À la rencontre de Jennifer Podemski
Cet article fait partie d'une série de sept portraits de créatrices et créateurs qui inspirent, publiée initialement dans le rapport annuel 2022 du FMC.
Jennifer Podemski a toujours voulu raconter des histoires autochtones, tant à la télé qu’au cinéma.
L’actrice, autrice et productrice est bien connue pour ses performances sur le grand écran, notamment dans Dance Me Outside et Empire de la saleté, et au petit écran, dans The Rez, Moccasin Flats et Blackstone.
Son plus récent projet, la série télévisée Little Bird, dont elle est la créatrice et autrice-productrice, est inspiré de sa propre vie. Il constitue sans contredit son projet le plus personnel à date.
Le père de Jennifer Podemski est Juif, sa mère est d’origine Anishnaabe, lenni lenape et métisse. Cette double identité culturelle a servi de point de départ. Little Bird met en vedette Darla Contois dans le rôle de Bezhig Little Bird, une jeune femme issue de la réserve de Long Pine, en Saskatchewan, enlevée de chez elle à l’âge de cinq ans et adoptée par une famille juive de Montréal qui la renommera Esther Rosenblum. Maintenant dans la vingtaine, Little Bird se met à la recherche de sa famille perdue et retourne dans les Prairies pour renouer avec son passé. Cette quête la forcera à confronter le traumatisme laissé par la Rafle des années 1960, une politique gouvernementale raciste qui a laissé ses traces.
Il a fallu six ans à Jennifer Podemski et à sa cocréatrice et co-autrice Hannah Moscovitch pour voir Little Bird se concrétiser — des efforts qui auront valu la peine.
«Nous travaillons sur ce projet depuis longtemps», confirme Jennifer Podemski, au bout du fil depuis Barrie, en Ontario, où elle vit et travaille. «Il a connu plusieurs formes, comme c’est le cas pour la plupart des histoires en développement, mais je peux dire que le parcours jusqu’au tournage a été à la fois confrontant, gratifiant et émotif, et que mon expérience de vie personnelle s’est manifestée à plusieurs moments.»
La série en six épisodes, qui sera diffusée sur Crave et APTN lumi à partir de ce vendredi 26 mai, incarne tout à fait le type de projet que le Fonds des médias du Canada (FMC) est fier de financer: une histoire puissante racontée avec profondeur.
«Le FMC fait toujours partie du processus. Pour ce projet tout particulièrement, sa participation a été très importante, explique la créatrice. Le FMC a soutenu chacun de mes projets. Il représente une partie considérable du tissu des récits canadiens. Je ne sais pas comment je ferais mon travail sans ce support.»
En 2018, Jennifer Podemski a reçu le prix d’excellence de l’ACTRA pour son travail comme actrice et productrice, et pour son engagement envers la formation de talents autochtones dans l’industrie cinématographique et télévisuelle canadienne. Cet engagement s’est d’ailleurs poursuivi pendant le tournage de Little Bird au Manitoba.
«Depuis le début de ma carrière, je m’investis pour former de jeunes Autochtones afin qu’ils prennent leur place dans ce secteur, parce que nous sommes tellement sous-représentés, déplore-t-elle. Sur la production de Little Bird, il y avait des stagiaires dans chaque département qui s’occupaient d’une variété de tâches. Et nous avons aussi mis un bon nombre d’actrices et acteurs non professionnels issus des communautés devant la caméra. Ces personnes ont appris sur le tas et elles ont été fabuleuses.»

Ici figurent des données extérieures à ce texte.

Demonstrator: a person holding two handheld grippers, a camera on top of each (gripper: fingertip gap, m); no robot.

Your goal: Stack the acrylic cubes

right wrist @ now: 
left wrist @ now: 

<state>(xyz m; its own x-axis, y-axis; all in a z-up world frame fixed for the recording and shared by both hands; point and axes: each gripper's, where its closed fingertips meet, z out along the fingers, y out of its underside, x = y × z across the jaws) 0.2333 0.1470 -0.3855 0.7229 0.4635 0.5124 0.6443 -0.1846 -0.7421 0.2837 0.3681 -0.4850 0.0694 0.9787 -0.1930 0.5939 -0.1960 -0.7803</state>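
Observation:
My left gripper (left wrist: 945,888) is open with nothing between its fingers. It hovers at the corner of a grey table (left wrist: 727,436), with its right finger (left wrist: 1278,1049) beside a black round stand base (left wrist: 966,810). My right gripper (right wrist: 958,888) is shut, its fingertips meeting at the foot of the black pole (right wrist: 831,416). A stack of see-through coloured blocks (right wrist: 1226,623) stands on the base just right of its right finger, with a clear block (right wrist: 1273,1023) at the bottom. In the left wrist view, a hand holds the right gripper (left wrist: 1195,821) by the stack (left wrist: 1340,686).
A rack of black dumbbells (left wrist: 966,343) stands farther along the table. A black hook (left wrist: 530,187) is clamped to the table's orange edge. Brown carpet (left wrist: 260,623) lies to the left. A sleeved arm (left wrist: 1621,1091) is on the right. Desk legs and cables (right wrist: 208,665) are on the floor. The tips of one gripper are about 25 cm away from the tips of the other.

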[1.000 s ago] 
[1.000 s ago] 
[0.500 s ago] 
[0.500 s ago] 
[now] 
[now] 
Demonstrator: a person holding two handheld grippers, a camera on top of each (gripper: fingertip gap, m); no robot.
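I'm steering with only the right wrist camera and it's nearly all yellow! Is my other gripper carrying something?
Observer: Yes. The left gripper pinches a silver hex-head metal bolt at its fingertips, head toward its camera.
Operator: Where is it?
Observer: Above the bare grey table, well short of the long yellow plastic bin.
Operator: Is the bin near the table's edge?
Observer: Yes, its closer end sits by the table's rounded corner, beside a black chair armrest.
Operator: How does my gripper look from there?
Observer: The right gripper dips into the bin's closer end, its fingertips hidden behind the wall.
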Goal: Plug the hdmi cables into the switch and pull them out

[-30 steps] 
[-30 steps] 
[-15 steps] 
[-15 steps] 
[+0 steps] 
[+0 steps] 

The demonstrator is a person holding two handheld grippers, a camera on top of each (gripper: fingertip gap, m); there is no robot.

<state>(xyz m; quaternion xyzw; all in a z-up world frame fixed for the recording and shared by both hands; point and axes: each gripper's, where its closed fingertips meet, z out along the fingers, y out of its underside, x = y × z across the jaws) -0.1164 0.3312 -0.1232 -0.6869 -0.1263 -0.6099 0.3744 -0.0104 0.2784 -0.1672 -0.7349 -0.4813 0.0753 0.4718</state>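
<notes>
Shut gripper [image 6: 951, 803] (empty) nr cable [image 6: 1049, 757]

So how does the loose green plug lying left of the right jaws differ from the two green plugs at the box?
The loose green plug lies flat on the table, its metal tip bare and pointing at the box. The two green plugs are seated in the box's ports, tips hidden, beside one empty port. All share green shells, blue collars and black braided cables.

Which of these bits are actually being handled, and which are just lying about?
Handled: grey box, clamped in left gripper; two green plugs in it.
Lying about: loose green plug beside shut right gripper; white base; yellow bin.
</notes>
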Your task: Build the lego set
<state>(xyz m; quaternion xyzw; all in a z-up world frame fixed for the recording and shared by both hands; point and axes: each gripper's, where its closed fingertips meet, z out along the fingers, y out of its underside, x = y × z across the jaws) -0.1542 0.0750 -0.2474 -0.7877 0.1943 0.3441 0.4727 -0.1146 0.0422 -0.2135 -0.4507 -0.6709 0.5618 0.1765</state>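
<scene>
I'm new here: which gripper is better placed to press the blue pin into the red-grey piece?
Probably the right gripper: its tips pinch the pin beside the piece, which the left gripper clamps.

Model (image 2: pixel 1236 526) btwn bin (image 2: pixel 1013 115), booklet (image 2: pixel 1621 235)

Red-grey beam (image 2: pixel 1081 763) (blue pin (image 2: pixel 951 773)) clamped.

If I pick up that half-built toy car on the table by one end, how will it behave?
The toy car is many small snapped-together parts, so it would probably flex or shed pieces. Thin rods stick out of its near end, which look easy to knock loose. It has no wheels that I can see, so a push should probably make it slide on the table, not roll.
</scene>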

«Et ce projet se démarque vraiment, car nous avions deux réalisatrices autochtones, Elle-Máijá Tailfeathers et Zoe Hopkins, et j’en étais l’autrice-productrice. Je n’ai jamais participé à un projet mené par une équipe créative entièrement autochtone sur le plateau.»
Au cours des dernières années, un nombre grandissant de films et d’émissions autochtones ont pris l’affiche, dont Les voleurs de la nuit, Blood Quantum et Trickster, des productions encensées par la critique. La lutte pour présenter des histoires autochtones au public n’est pas terminée, mais cette tendance conforte néanmoins Jennifer Podemski.
«Je sens vraiment qu’il y a eu une masse critique au cours des quelques dernières années, malgré la pandémie de COVID-19», affirme-t-elle.
«Je le mesure lorsque j’entame un projet et que je parcours ma liste de personnes à interviewer ou à embaucher. La plupart des gens que je contacte sont occupés sur d’autres productions ou sur leurs propres projets. C’est le signe que nous sommes en train de renforcer notre capacité à prendre part au métier, et rien ne me rend plus heureuse et enthousiaste que de voir des gens avec qui j’ai travaillé et bûché si fort durant tant d’années réaliser leurs propres projets. Je ne pouvais pas espérer mieux.»